Data segment:
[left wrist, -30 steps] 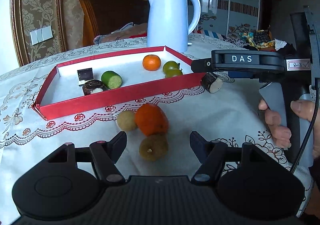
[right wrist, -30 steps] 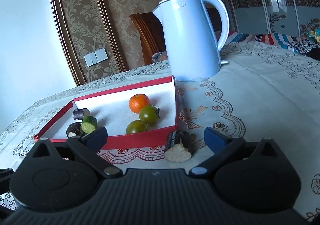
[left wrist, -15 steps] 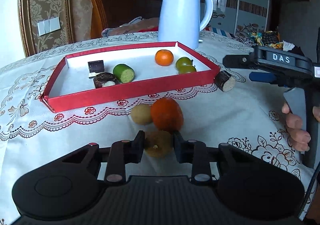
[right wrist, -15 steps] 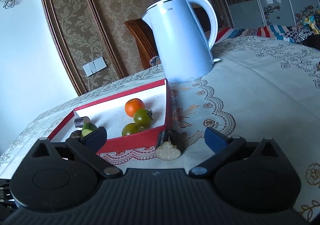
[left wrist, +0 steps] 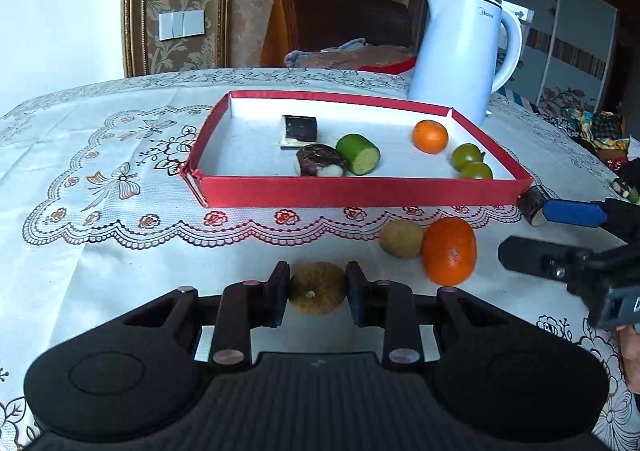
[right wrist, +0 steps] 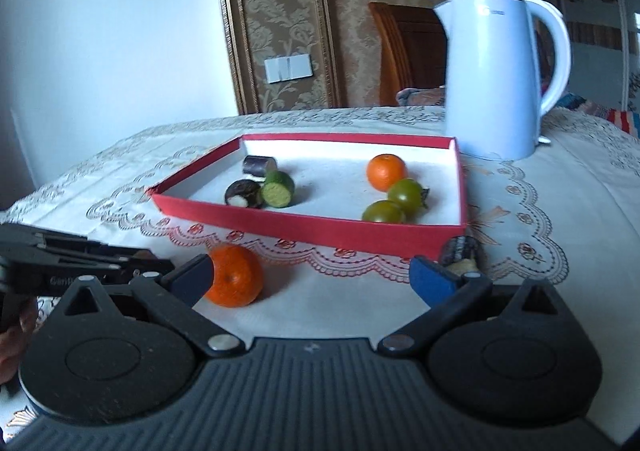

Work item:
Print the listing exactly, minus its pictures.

Answer for this exercise:
[left wrist, -30 steps] 
[right wrist, -30 steps] 
[left wrist, -15 steps] 
[right wrist, -15 steps] 
[left wrist, +0 steps] 
[right wrist, +0 steps] 

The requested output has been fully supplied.